A senior United Nations official is calling on the United States to suspend biofuels production to combat the effects of the country-wide drought, potentially giving momentum to those on Capitol Hill fighting for the same result.

The drought has inflicted enough damage on U.S. corn supplies to threaten international food supplies, U.N. Food and Agriculture Organization Director General José Graziano da Silva wrote in the Financial Times (subscription required).

“An immediate, temporary suspension of that mandate would give some respite to the market and allow more of the crop to be channeled towards food and feed uses,” he wrote in the column published late Thursday.

The U.N. official’s column arrives as the U.S. government slashes estimates of corn production this year. The Agriculture Department, in a forecast Friday, predicted that national production will be 10.8 billion bushels in 2012, a 13 percent drop from 2011 and the lowest output since 2006, according to news reports.

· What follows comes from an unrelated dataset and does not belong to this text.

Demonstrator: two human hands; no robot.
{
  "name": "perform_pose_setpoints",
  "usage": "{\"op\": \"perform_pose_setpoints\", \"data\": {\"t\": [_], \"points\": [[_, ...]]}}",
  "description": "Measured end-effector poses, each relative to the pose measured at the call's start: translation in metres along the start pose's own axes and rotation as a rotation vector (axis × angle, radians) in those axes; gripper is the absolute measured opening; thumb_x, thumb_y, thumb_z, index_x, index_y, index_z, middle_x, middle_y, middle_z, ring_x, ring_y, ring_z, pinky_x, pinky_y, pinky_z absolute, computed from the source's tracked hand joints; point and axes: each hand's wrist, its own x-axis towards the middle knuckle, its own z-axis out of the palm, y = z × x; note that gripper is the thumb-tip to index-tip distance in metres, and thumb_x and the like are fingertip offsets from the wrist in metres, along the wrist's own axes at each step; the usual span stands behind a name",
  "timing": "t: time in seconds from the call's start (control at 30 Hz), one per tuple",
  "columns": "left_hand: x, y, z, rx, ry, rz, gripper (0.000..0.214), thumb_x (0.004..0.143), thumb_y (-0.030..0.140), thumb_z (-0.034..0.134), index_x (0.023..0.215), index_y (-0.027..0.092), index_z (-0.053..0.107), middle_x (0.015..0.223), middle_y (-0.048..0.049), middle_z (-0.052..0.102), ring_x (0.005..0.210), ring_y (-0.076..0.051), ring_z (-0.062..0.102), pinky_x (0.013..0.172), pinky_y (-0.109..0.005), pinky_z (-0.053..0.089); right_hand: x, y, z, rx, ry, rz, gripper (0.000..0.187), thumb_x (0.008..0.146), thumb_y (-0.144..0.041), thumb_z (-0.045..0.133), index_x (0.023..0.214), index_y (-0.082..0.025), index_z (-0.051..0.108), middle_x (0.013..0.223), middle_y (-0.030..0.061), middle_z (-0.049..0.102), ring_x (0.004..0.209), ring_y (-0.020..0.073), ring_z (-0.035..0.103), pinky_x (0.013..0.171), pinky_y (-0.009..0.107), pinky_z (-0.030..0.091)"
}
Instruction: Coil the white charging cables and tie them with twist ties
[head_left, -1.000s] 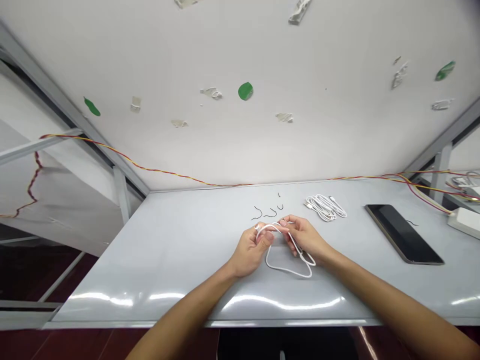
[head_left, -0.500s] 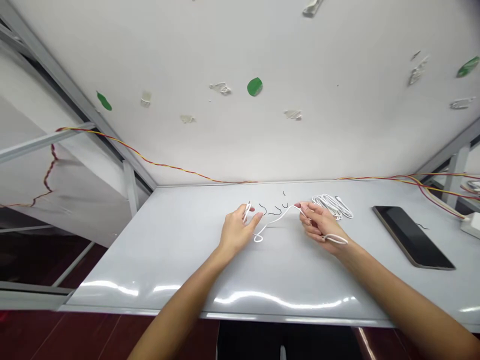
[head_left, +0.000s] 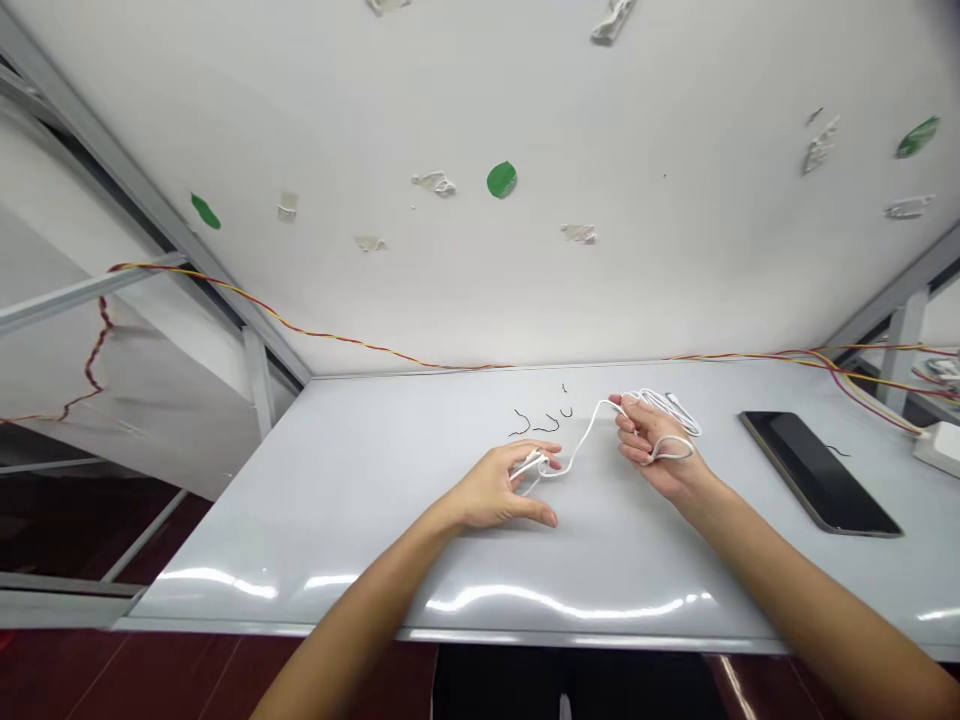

With 40 percent of U.S. corn acreage dedicated to biofuels, da Silva said too little is left to survive some of the price shocks the drought has inflicted on the crop.

“The situation reminds us that even the most advanced agricultural systems are subject to the vagaries of the weather, leading to volatility in supplies and prices, not just on domestic markets, but also internationally,” he said.

Whether the U.N.’s weight will have any effect is unclear, though lawmakers and livestock producers who have used the same logic that da Silva espoused to cut back on corn biofuel will likely seize on the comments.

Lawmakers and their rancher allies have tried in recent weeks to get the Environmental Protection Agency (EPA) to waive corn ethanol production requirements as a form of drought relief. They say preserving the quota is driving up corn prices by locking up supplies that could go to livestock feed.

The EPA can waive all or part of the renewable fuel standard (RFS), which requires refiners to blend 13.2 billion gallons of corn ethanol into transportation fuel this year. The RFS must be shown to cause severe economic or environmental harm to satisfy the waiver conditions, but meeting those metrics has proven difficult in the past.

But the biofuels industry claims the RFS has little impact on corn prices, even with the drought. They said ethanol producers already have curtailed production in response to high corn prices. They also contend enough corn ethanol stockpiles and credits, used instead of purchasing actual gallons of corn ethanol, exist to mitigate the supply issues.

Additionally, the biofuels industry noted the EPA can only waive the RFS if refiners have trouble meeting their production targets. Industry says that will not happen this year.

—This post was updated at 10:05 a.m.